Sí que estamos desesperadas, sí. Las mujeres de hoy, modelos televisivos aparte, vivimos bajo una presión continua, como los buzos. Si usted es hombre, pregúntele a su esposa, a su compañera de trabajo, a la vieja amiga de la pandilla. Si alguien pudiese echar un vistazo a nuestras cabezas se toparía con un rebolú de cosméticos, estampados de verano, pieles relucientes, brillantes currículums y hogares perfectos “ambipur”.
La sociedad nos pide, nos exige, que lo demos todo, que andemos veinticuatro horas con la pestaña puesta y el colorete en su sitio y, por supuesto, que seamos las eficaces profesionales que pregonamos.
Luego está el capítulo de la maternidad. El “Dar mucho pedir poco”. Y cuando nos salimos de ese eslogan publicitario, tan cursi como hostigante, entonces las matronas antepasadas se nos avalanzan con los colmillos en ristre. ¡Hay qué ver qué egoístas somos, cuando ellas han aguantado carros y carretas!. Y es cierto. Nuestras madres nos criaron, casi siempre solas y en muchos casos también contribuyeron al sustento económico. Y hoy la sociedad de esta España madrastra nos invita con una sonrisa de hielo a perpetuar esa cautividad insana. Y la que se quiere salir de ese cesto es señalada en algunos casos (casi siempre dentro de la propia familia) como una manzana podrida.

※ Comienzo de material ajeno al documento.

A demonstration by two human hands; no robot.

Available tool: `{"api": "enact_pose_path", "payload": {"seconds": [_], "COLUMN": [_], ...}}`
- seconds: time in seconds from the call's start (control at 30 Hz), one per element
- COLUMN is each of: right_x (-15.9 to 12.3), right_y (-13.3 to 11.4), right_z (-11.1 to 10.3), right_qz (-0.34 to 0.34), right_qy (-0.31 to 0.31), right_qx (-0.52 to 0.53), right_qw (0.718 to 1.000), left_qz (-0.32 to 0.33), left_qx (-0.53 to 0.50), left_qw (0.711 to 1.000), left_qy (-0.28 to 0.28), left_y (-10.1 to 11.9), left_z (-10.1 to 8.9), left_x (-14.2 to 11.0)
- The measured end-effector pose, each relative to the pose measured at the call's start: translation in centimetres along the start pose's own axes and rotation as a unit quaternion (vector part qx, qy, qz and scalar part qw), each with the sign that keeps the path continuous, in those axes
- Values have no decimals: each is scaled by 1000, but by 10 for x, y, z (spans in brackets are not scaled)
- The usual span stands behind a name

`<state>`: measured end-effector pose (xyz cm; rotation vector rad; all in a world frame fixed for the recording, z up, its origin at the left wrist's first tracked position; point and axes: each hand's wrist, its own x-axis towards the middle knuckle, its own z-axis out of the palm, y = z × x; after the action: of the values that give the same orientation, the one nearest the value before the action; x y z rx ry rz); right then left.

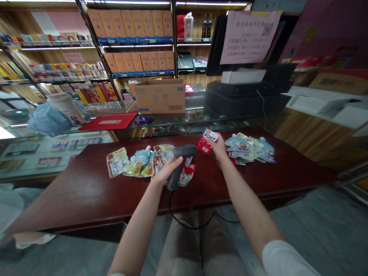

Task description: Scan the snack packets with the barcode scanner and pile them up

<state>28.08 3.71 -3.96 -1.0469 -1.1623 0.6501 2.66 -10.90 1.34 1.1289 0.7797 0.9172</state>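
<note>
A black barcode scanner (176, 172) is gripped by its handle in my left hand (168, 170), its head pointing to the right. My right hand (218, 147) pinches a small red and white snack packet (206, 141) at its right edge, up off the table. Under and left of the scanner lie several snack pouches (138, 163), some green and yellow, some brown. A second heap of pouches (248, 147), mostly pale blue and green, lies to the right of my right hand. The scanner's cable hangs over the table's front edge.
The dark red wooden table (86, 195) meets a glass counter. On that counter are a red folder (109, 121), a purple mouse (143, 120), a cardboard box (160, 96) and a black cash register with monitor (247, 92). Stocked shelves stand behind.
</note>
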Motion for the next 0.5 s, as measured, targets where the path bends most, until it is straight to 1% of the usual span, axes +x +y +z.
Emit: {"api": "enact_pose_path", "payload": {"seconds": [0.07,0.17,0.23,0.27,0.33,0.4,0.47,0.5], "right_x": [2,10,17,21,28,31,32,32], "right_y": [-3,-12,-20,-24,-32,-37,-39,-39], "right_z": [-7,-29,-49,-60,-81,-98,-109,-112], "right_qz": [-14,-38,-38,-31,-2,26,44,49], "right_qy": [2,8,21,31,48,52,51,51], "right_qx": [-30,-90,-173,-232,-358,-466,-548,-574], "right_qw": [999,995,984,972,932,883,834,815], "left_qz": [13,31,38,38,37,32,30,30], "left_qx": [-16,-38,-54,-61,-71,-76,-82,-85], "left_qw": [1000,999,997,996,994,993,992,992], "left_qy": [7,17,34,45,70,83,87,87], "left_y": [-1,-2,-1,0,1,3,4,4], "left_z": [-2,-5,-7,-7,-8,-8,-9,-9], "left_x": [0,2,3,4,5,6,7,8]}}
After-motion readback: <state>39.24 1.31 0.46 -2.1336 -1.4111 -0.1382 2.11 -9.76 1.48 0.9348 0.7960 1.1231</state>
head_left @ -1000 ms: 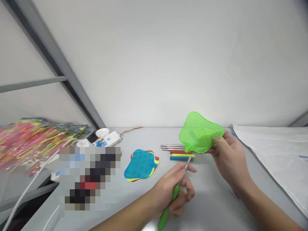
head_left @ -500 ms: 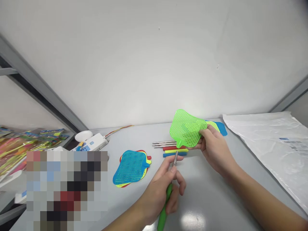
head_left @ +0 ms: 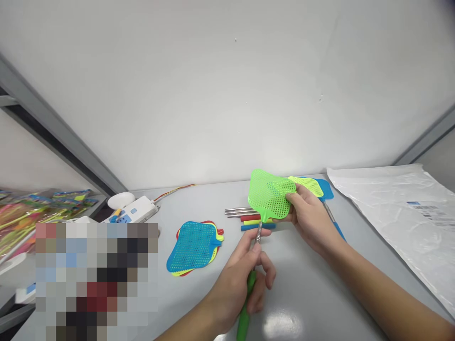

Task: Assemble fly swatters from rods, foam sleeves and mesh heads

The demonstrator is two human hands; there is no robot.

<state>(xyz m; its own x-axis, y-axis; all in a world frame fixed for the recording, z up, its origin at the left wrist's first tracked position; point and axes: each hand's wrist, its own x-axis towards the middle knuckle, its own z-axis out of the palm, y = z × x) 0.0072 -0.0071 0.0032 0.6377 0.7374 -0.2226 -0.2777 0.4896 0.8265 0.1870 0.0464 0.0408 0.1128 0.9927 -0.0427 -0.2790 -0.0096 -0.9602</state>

Hoy las mujeres tienen dos opciones: renunciar por completo a los hijos como único modo de realizarse en el mundo laboral o entregarse con ilusión al puzzle imposible de llevarlo todo para adelante. Porque, es cierto...es imposible al 100%. La madre trabajadora vive condenada a dejarse todo a medias. En ocasiones, sus mayores ilusiones de vida. Y que no se nos ocurra quejarnos en voz alta (“Dar mucho, pedir poco, protestar menos”).
Luego están ellos: los hombres, los cónyuges. Los hay maravillosos que comparten al 50% las tareas y el día a día de un hogar, y otros, cuyo refugio y hábitat natural es el sofá con el mando de la tele. Los últimos son candidatos a la eterna soltería y a la melancolía del inerme. “Nada quiero, nada hago, yo solito me valgo”.
Convivir con un mando-adicto en casa sí que es para desesperarse. No hace falta irse a Wisteria Lane.
La presión que ejerce la sociedad sobre las mujeres es tal, que no me extraña que muchas anden a la fuga, algunas decidan lanzarse a la aventura de la soledad pasados los 40, y otras vivamos debatiéndonos entre el complejo de culpa y el rechazo al conformismo (“Dar mucho, pedir poco”). Y encima, nos sobran los ánimos para irnos al gimnasio, ponernos la crema reafirmante, el contorno de ojos y el sérum antes de meternos en el sobre. Agotadas sí, pero orgullosas y algo desesperadas.